但是陳默又豈是這麼容易就會被為難的,在聽到大漠孤獨客聲音的時候就知道大漠孤獨客來到這裡就是為了為難一下自己。畢竟自己在進入五階只後就一直沒有參與反抗軍的事情。
因為周譯對這一方面樂此不疲,在陳默將自己對於新皇朝的設想以及新皇朝的制度對周譯說了之後,周譯就一直處於一種極度亢奮的態度之中,哪怕是他一個人總覽了反抗軍接近八成的事情,但是他卻做得點滴不漏,這讓王文武都忍不住讚歎他。所以陳默也就徹底放下了對反抗軍的關心,以王文武的能力,再加上之前文武拍賣行的一些文人墨士,足夠將反抗軍打理的井井有條。

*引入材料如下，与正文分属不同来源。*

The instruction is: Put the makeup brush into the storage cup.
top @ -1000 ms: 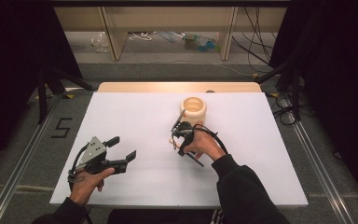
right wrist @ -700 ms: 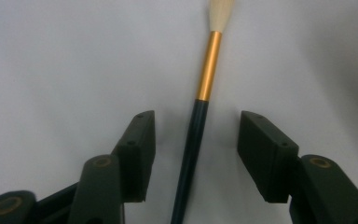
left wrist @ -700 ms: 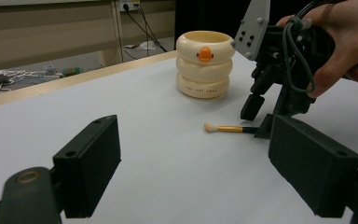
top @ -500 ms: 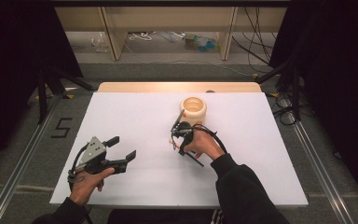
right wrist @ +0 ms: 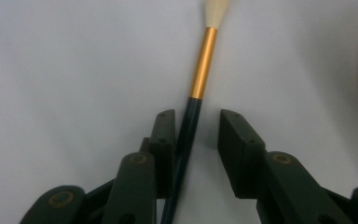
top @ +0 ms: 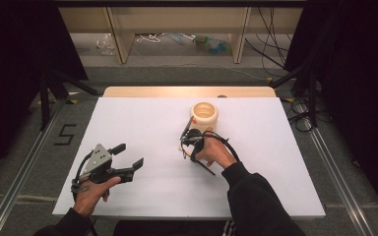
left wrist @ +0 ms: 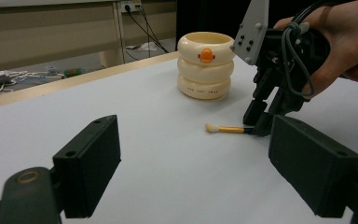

即便是如此,陳默也是不敢講自己心裡面想的事情都告訴大漠孤獨客,雖然陳默在實力這一方面已經完全不懼大漠孤獨客,但是心裡面對他還是十分尊敬的,眼珠子一轉,陳默便說道:“孤獨客前輩您想,我這樣子的管理者怎麼會管理好被前輩打理的井井有條的軍隊呢?前輩這一段時間的辛勞我都看在眼裡,怎麼會無視呢?我這是在看著被前輩管理之下的軍隊在日益壯大啊!”
看著大漠孤獨客臉上的表情開始好轉起來,陳默更是滔滔不絕,把自己心裡面的所有能夠夸人的詞語全部調動起來。這一口一個“前輩”可謂是喊進了大漠孤獨客的心裡,看著陳默兀自還在講著,大漠孤獨客卻是臉上一紅,越發的不好意思,當即擺擺手說道:“行了行了,淨說些大實話,老夫雖然很累,但是也是為了咱們的生存啊!你先去吧,老夫休息一下就回去繼續工作。”